2015/02/13 - Rosenmontagszug in Köln ohne Charlie-Hebdo-Wagen

Der Rosenmontagszug ist der Höhepunkt des Karnevals in Köln. Die sogenannten "drei tollen Tage" sind ein ausgelassenes Fest für alle Menschen ohne Ausgrenzung jeglicher Art. Über eine Million Menschen bejubeln jedes Jahr den Rosenmontagszug, der durch die Innenstadt zieht. Es fahren immer Prunk- und Persiflagewagen mit. Letztere befassen sich mit populären und aktuellen Themen aus Politik, Sport, Wirtschaft, Gesellschaft und Kölner Stadtleben. Mit beißendem Spott werden Auswüchse angeprangert.

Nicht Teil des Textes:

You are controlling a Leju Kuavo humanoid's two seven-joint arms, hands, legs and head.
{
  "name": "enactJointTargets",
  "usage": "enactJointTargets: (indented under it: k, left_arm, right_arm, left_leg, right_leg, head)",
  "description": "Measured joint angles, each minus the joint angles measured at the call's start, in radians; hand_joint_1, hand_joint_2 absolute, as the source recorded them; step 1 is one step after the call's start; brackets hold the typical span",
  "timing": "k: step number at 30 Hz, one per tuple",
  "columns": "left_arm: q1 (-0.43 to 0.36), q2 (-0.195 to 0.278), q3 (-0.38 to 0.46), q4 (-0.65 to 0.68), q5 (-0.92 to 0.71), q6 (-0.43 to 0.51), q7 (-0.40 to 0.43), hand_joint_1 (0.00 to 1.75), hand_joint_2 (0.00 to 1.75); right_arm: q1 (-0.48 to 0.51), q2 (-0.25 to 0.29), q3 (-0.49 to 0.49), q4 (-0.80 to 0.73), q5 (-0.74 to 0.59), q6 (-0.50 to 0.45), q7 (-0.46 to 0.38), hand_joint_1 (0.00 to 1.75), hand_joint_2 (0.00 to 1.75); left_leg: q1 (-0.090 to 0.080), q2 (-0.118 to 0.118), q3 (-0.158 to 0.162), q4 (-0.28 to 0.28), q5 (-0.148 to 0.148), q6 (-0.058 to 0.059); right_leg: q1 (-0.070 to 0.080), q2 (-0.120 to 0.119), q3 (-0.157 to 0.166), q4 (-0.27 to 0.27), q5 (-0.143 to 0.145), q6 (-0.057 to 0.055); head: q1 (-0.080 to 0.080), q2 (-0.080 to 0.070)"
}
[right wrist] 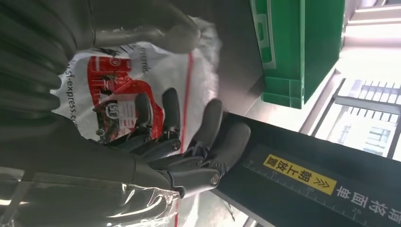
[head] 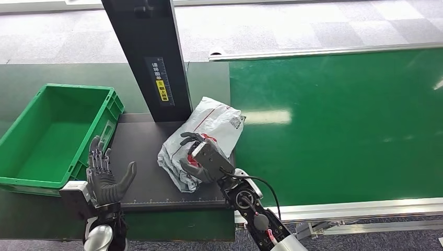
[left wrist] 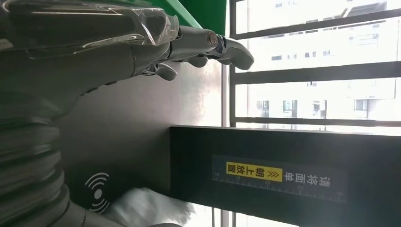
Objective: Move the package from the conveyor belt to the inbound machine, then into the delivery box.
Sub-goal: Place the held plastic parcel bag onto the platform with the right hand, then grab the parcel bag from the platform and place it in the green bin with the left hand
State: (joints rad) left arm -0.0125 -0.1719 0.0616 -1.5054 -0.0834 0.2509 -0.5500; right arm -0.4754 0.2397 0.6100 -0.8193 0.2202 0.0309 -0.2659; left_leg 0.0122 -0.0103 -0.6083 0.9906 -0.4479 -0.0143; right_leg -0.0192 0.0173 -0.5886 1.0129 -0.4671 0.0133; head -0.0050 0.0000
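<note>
White package [head: 201,141] lies on our inbound machine [head: 141,157], gripped by right hand [head: 201,159]; left hand [head: 107,180] spread, empty. Next: green delivery box [head: 31,180].

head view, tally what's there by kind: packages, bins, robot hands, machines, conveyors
packages: 1, white courier bag on the black machine platform
green bins: 1, delivery box
robot hands: 2, left robot hand and right robot hand
inbound machines: 1
conveyor belts: 1
total: 6
</note>
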Motion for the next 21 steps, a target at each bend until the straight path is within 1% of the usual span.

Dieses Jahr wollten die Veranstalter auch einen Persiflagenwagen einbringen, der das Massaker in Paris in den Blick nimmt. Über die Entwürfe zu diesem Wagen wurde im Internet abgestimmt. Aber es wird trotzdem kein Charlie-Hebdo-Wagen mitfahren. In der Presseerklärung des Komitees heißt es: "Wir möchten, dass alle Besucher, Bürger und Teilnehmer des Kölner Rosenmontagszuges in Köln befreit und ohne Sorgen einen fröhlichen Karneval erleben."

Hat der Terror gewonnen?

Hinweis zur Nutzung des Arbeitsblattes

Liebe Kolleginnen und Kollegen,

Liebe Deutschlernerinnen und Deutschlerner!

Der Aufbau des hier vorliegenden Blattes ist komplexer und komplizierter als gewohnt. Wir wollten einerseits einen kurzen Einblick in den Kölner Karneval geben, andererseits natürlich den Charlie-Hebdo-Wagen thematisieren, der am Rosenmontag doch nicht mitfahren darf.

Der erste Teil des Blattes zum Video von euromaxx ist in erster Linie für die Stufen A2 und B1 gedacht. Sollten LernerInnen dem Thema "Fasching, Fastnacht, Karneval" noch nicht begegnet sein, können und sollten auch sie die Übungen unter I und II bearbeiten, oder sich wenigstens das Video anschauen.

Gruppen auf der Niveaustufe B2 und höher sollten sich mit dem zweiten Teil des Blattes beschäftigen und mit der Problematik Meinungs- und Narrenfreiheit auseinandersetzen. In diesen Text ist auch der Entwurf für den Wagen eingefügt, der die meisten Stimmen bei der Internetabstimmung bekommen hat. Lassen Sie Ihre Lerner über diesen Entwurf sprechen und ihn interpretieren. Ein Schwerpunkt des Arbeitsblattes ist die Diskussion über die Fragen: Was darf Satire?, Wo liegen ihre Grenzen?

Wir möchten hoffen, dass wir Ihnen den Umgang mit diesem Blatt nicht zu sehr erschwert haben und Sie alle dort Beiträge finden, die Ihre LernerInnen dazu bewegt, sich in deutscher Sprache zu einem schweren Thema zu äußern.